Les Baerida présentent une
distribution essentiellement marine, largement répandue
dans les zones tropicales, tempérées et parfois subtropicales,
certaines espèces étant signalées en milieux saumâtres ou
proches des estuaires, ce qui témoigne d’une bonne tolérance
écologique au sein de l’ordre.
Elles sont adaptées aux substrats
durs et aux environnements où la circulation d’eau est
suffisante pour assurer une filtration continue ; leur squelette
composé de microdiactines et parfois de spicules plus
robustes renforce la structure externe, tandis que
l’organisation leuconoïde optimise la circulation interne de
l’eau, permettant une filtration efficace même dans des
micro‑habitats à hydrodynamisme variable.
Comme toutes les éponges, les Baerida
sont des filtreurs stricts qui captent des bactéries,
des particules organiques dissoutes et des
micro‑organismes en suspension, leur système aquifère
assurant un flux constant d’eau à travers les chambres
choanocytaires où s’effectue la capture des nutriments.
Les Baerida peuvent être consommées
par divers organismes spécialisés dans la prédation des éponges,
notamment certains nudibranches, des échinodermes
comme les oursins ou les étoiles de mer, ainsi que quelques
poissons capables de broyer les tissus spongieux, ces
interactions étant typiques des communautés benthiques.
Elles se reproduisent à la fois par
reproduction sexuée, avec libération de gamètes dans
l’eau et développement de larves nageuses avant fixation, et par
reproduction asexuée via bourgeonnement ou fragmentation,
un mode efficace pour coloniser rapidement les micro‑habitats
disponibles.
Les Baerida sont totalement
inoffensives pour l’être humain, ne possédant ni toxines, ni
structures urticantes, ni mécanismes défensifs susceptibles de
provoquer une irritation ou une blessure.

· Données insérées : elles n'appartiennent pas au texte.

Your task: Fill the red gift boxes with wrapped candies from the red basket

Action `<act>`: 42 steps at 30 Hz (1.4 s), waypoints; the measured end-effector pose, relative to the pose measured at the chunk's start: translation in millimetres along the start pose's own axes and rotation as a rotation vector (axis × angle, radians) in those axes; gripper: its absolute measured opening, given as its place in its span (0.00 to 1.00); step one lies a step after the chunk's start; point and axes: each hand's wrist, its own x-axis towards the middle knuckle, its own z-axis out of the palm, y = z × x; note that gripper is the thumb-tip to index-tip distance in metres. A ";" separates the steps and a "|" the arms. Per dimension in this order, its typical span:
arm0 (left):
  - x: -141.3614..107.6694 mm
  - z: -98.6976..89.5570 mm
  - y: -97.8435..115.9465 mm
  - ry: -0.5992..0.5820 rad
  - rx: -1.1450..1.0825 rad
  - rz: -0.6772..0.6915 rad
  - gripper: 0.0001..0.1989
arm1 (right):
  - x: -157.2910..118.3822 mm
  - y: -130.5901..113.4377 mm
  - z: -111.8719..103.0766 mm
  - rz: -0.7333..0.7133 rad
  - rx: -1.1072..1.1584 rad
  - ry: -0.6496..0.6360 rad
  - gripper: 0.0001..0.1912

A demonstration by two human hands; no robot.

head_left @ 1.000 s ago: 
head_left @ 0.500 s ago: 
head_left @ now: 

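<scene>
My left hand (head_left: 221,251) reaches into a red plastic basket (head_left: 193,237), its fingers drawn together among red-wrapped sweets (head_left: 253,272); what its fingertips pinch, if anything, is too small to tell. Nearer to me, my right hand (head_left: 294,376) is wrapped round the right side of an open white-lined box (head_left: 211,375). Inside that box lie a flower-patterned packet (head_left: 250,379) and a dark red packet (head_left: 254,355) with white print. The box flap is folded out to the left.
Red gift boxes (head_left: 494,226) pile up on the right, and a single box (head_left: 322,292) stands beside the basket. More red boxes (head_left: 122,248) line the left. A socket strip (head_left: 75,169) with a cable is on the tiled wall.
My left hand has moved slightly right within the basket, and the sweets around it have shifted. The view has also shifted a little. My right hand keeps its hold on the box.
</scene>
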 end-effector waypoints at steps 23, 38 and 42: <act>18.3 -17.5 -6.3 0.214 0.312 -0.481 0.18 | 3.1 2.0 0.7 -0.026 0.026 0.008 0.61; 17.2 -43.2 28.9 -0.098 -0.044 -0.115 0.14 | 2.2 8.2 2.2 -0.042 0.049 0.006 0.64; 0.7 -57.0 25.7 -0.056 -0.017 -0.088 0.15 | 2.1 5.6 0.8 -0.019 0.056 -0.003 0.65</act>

L’ordre des Baerida regroupe
plusieurs familles d’éponges calcaires caractérisées par un
squelette dominé par des microdiactines et une
organisation interne généralement leuconoïde. Les
principaux groupes reconnus sont les Baeriidae, les
Trichogypsiidae, les Lepidoleuconidae et les
Petrobionidae, chacun se distinguant par la structure du
squelette, la forme des spicules et l’organisation du cortex.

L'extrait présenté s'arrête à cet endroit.